Réforme des retraites : divergence de langage entre Emmanuel Macron et Sébastien Lecornu
Depuis Ljubljana, Emmanuel Macron a précisé que la réforme des retraites ne serait ni abrogée ni suspendue, mais simplement décalée. Cette déclaration entre en contradiction avec les propos de Sébastien Lecornu tenus devant l'Assemblée nationale quelques jours plus tôt.
Un président qui parle de " décalage ", un Premier ministre qui maintient la " suspension "
Lors de sa visite en Slovénie, Emmanuel Macron a affirmé que la décision du gouvernement ne concernait " ni l'abrogation, ni la suspension " de la réforme des retraites, mais un " décalage d'une échéance ". Le président a précisé que cela visait uniquement la mesure portant sur le relèvement de l'âge légal de départ, estimant que " les faits sont têtus " et rappelant que la réforme votée en 2023 " était nécessaire ", selon ses propos rapportés par Le Figaro.
Quelques heures plus tard, Sébastien Lecornu s'est exprimé à l'Assemblée nationale pour confirmer que la suspension évoquée dans sa déclaration de politique générale portait bien à la fois sur l'âge légal et sur l'augmentation du nombre de trimestres de cotisation. " Le président s'est exprimé uniquement sur la mesure d'âge tout à l'heure en Slovénie et je suis allé plus loin lors de ma déclaration de politique générale ", a précisé le chef du gouvernement devant les députés, cité dans L'Obs.
Le Premier ministre a également indiqué qu'un conseil des ministres serait convoqué pour intégrer une lettre rectificative au projet de budget de la Sécurité sociale, officialisant la suspension. Cette méthode permet d'inscrire directement la mesure dans le texte budgétaire sans passer par un amendement.
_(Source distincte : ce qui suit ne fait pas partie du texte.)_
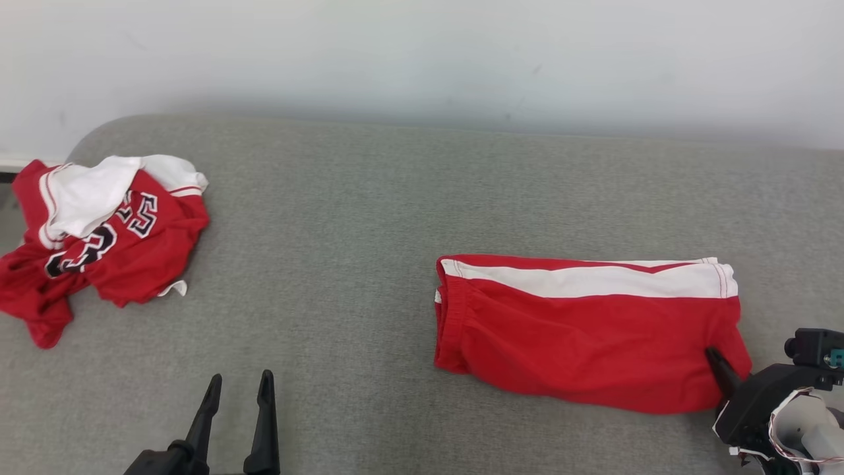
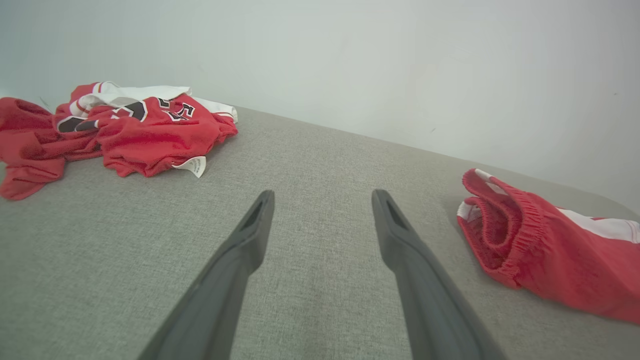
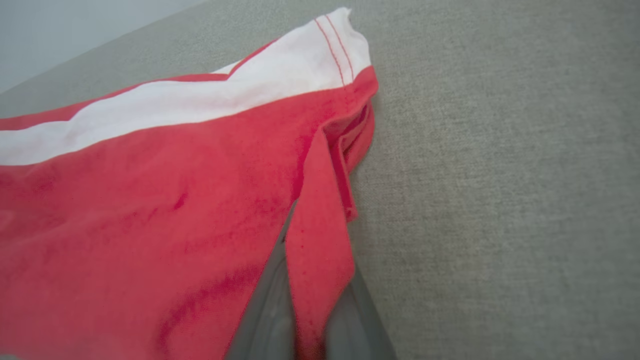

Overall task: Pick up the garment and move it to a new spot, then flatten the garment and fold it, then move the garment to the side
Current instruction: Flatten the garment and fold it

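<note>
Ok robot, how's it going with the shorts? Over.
Right gripper shut on corner of shorts, folded flat on cushion. Left gripper open, empty. Jersey heaped far left, out of the way.

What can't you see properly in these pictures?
- Head view: one jaw of the right gripper, under the red shorts.
- Right wrist view: the jaws, blurred and wrapped in a shorts fold.
- Head view: the jersey number, crumpled; the left edge cuts it off.
- Left wrist view: shorts cut off by the right edge.

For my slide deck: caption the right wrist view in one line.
Right end effector shut on a hem flap of the folded red shorts, which lie on grey upholstery.
</note>
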Robot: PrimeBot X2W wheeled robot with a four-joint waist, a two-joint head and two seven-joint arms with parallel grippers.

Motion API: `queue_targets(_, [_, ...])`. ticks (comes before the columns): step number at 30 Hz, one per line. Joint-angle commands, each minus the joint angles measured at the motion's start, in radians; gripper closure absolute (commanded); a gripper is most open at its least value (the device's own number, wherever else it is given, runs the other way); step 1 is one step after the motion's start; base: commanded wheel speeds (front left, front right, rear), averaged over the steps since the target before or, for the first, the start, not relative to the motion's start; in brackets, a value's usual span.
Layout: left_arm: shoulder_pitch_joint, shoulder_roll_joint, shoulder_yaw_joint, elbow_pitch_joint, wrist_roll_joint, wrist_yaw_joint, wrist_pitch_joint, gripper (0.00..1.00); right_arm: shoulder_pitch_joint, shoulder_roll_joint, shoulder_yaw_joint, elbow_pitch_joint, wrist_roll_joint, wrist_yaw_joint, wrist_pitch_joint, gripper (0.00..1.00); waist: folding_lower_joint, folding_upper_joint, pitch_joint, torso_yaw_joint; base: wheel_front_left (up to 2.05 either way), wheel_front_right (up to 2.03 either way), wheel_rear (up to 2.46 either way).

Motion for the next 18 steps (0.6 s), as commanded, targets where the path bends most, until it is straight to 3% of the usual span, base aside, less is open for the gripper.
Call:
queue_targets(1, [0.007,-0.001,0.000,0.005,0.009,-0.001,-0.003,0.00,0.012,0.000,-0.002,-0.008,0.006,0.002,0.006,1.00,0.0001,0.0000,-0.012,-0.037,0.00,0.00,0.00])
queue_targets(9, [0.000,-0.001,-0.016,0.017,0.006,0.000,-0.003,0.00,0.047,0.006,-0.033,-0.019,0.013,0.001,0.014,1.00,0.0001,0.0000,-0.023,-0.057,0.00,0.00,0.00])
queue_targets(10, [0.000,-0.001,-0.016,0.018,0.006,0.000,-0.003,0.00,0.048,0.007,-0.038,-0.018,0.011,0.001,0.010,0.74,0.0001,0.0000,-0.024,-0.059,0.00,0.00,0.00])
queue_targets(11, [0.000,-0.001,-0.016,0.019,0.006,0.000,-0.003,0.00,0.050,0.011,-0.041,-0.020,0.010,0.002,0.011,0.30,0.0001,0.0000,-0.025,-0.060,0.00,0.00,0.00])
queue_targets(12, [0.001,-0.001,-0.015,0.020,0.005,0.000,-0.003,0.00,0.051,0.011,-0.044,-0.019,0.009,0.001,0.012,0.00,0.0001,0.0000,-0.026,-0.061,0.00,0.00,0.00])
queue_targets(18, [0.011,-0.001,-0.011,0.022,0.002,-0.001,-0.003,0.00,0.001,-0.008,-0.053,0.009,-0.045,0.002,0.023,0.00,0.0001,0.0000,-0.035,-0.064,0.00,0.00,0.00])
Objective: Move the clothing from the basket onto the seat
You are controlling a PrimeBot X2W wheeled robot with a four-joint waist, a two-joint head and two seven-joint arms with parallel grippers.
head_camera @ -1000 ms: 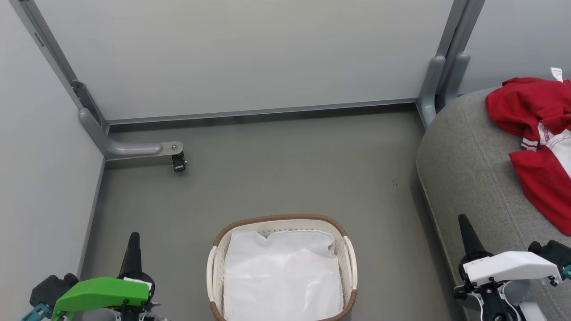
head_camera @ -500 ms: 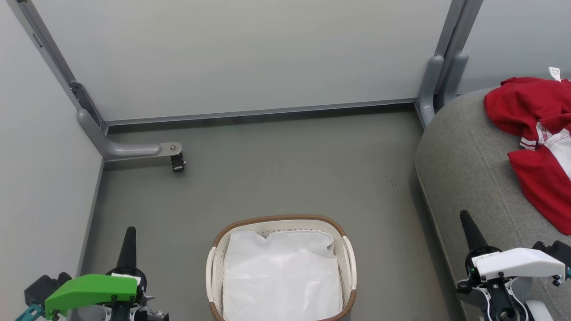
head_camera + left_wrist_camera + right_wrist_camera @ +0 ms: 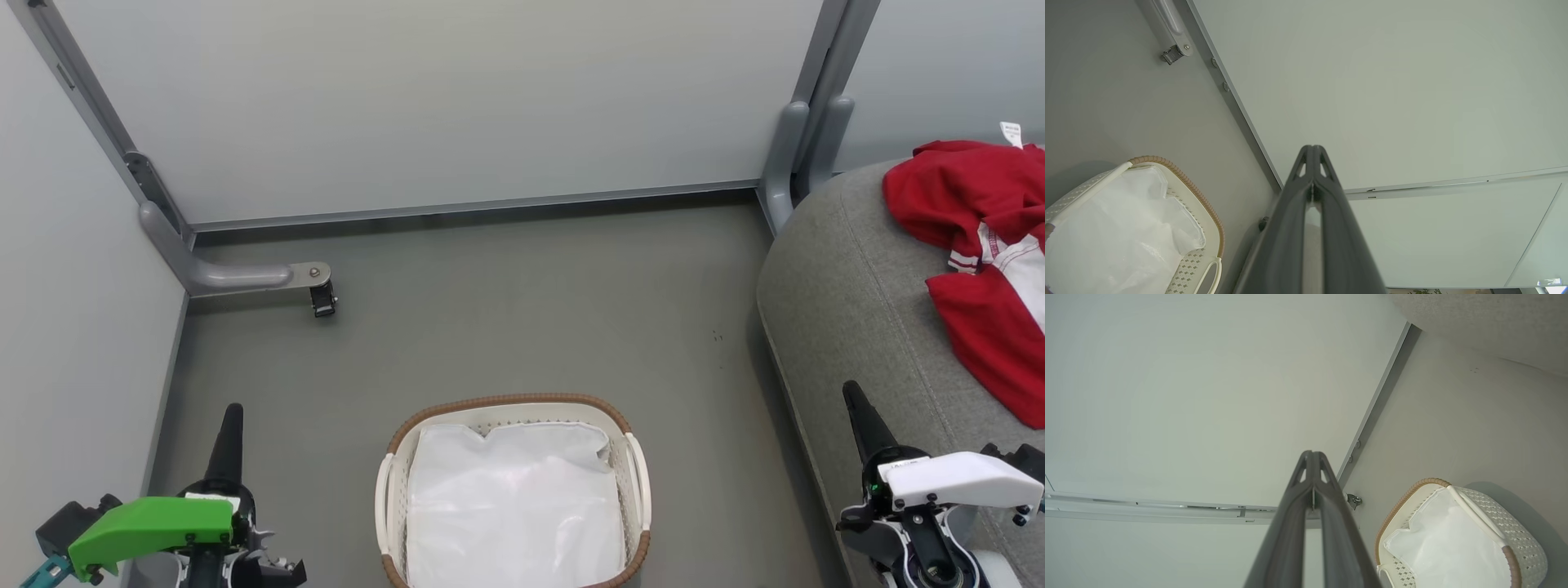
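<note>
Clothing (image 3: 955, 192) on seat (image 3: 849, 310) | basket (image 3: 506, 402) on grey floor (image 3: 506, 302) | pale wall panels (image 3: 449, 98) behind

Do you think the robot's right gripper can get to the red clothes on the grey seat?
Probably yes. The right gripper is shut by the seat, and nothing stands between it and the clothing.

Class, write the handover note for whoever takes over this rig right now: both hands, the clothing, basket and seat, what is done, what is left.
Left hand: shut, empty, low left of the basket.
Right hand: shut, empty, by the seat's near edge.
Clothing: red shirts lying on the seat.
Basket: on the floor, holding a white liner cloth, no shirt seen on it.
Done: clothing looks moved. Left: likely nothing, unless the liner hides something.
</note>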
Une confusion entretenue entre suspension politique et mise en pause législative
Le choix des termes utilisés par les deux têtes de l'exécutif a suscité de nombreuses réactions. Marine Le Pen et Boris Vallaud ont tous deux interrogé le gouvernement sur la nature exacte du recul. Selon les précisions de Sébastien Lecornu, l'outil budgétaire doit permettre une mise en pause légale et contrôlable du dispositif. Il a ajouté que cette suspension avait été construite pour éviter un enlisement législatif ou un recours au 49.3.
Dans une interview à Libération, Marylise Léon a considéré que la réforme était " bel et bien suspendue, même si le président de la République peut le nier ", et a réaffirmé que la CFDT souhaitait " un débat sérieux sur l'avenir " du système de retraites.
Jean-Luc Mélenchon a, de son côté, écrit sur les réseaux sociaux : " La réforme des retraites à 64 ans n'est ni abrogée ni suspendue. Elle est DÉCALÉE. " Le député socialiste Arthur Delaporte a ironisé sur le manque de coordination entre les deux responsables de l'exécutif, estimant que le président " ferait mieux de consulter son Premier ministre et de lui demander ce qu'il a dit lors de son discours de politique générale".
L'entourage d'Emmanuel Macron a assuré qu'il n'existait aucune contradiction entre les deux discours, expliquant que le chef de l'État souhaitait rappeler qu'il ne s'agissait pas d'un abandon définitif, et que le sujet serait remis sur la table dans le cadre d'un processus futur, comme une conférence sociale ou un référendum.